Expo – Mapplethorpe au MBAM, entre Eros et Thanatos

Son regard rappelle étrangement celui de Jim Morrison, ses lèvres celles de Mick Jagger

Sous ces airs faux airs de rock star se cache un photographe de talent qui a secoué les mœurs dans les années 70 et 80. Sexe, sadomasochisme et modèles afro-américains furent les sujets de prédilection de Robert Mapplethorpe, artiste au destin tragique, qui « a révélé trois tabous de la société américaine : la violence, l’homosexualité et les relations interraciales dont les stigmates demeurent. »* Jusqu’au 22 janvier 2017, le musée des beaux-arts de Montréal lui consacre une rétrospective phénoménale sortie à point nommé, et qui fait tristement écho aux attaques homophobes et racistes d’Orlando et de Dallas. Retour sur une exposition-choc à la rencontre de cet artiste aussi charismatique que ses clichés.

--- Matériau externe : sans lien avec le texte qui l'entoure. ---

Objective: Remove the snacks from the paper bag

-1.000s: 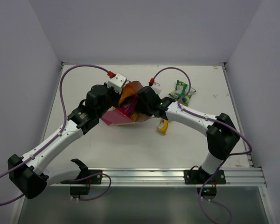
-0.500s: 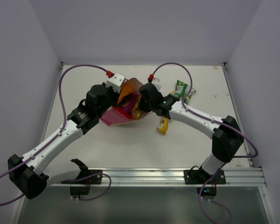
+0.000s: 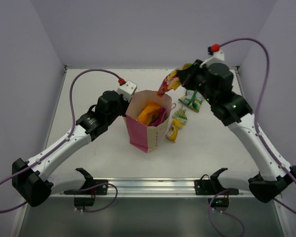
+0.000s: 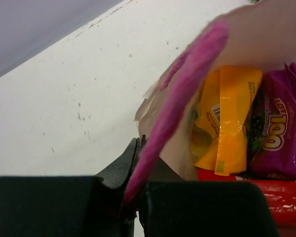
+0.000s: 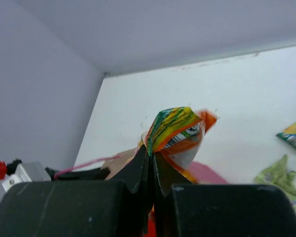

(*Nathalie Bondil, directrice et conservatrice en chef du MBAM)

Self-Portrait, 1980

Self-Portrait, 1980

La perfection pour maître-mot

On ne peut évoquer Mapplethorpe sans aborder la perfection qui sous-tend l’ensemble de son œuvre. Les premiers clichés exposés, une série de polaroids et de portraits de la jet-set new-yorkaise des années 70, donnent d’emblée le ton: les lignes de fuite sont impeccablement placées, les contrastes de lumières sont remarquablement maitrisés. Je me régale à suivre le contour découpé des visages laiteux qui se détachent sur les fonds noirs d’une extrême densité, ou à détailler le fondu subtil créé au niveau de la racine de leurs chevelure. L’effet est saisissant, comme si la photographie parvenait à capturer l’aura divine des sujets photographiés. Car il s’agit pour la plupart de modèles bien particuliers – mannequins, acteurs, musiciens contemporains, écrivains chanteurs – connus et moins connus, choisis pour leur fort charisme ou pour la perfection de leurs traits. On y reconnaitra entre autres Louise Bourgeois, Andy Warhol, Arnold Schwarzenegger, Deborah Harry, Philip Glass, Isabella Rosellini, et surtout Patty Smith, l’une de ses seules amantes femme et âme sœur.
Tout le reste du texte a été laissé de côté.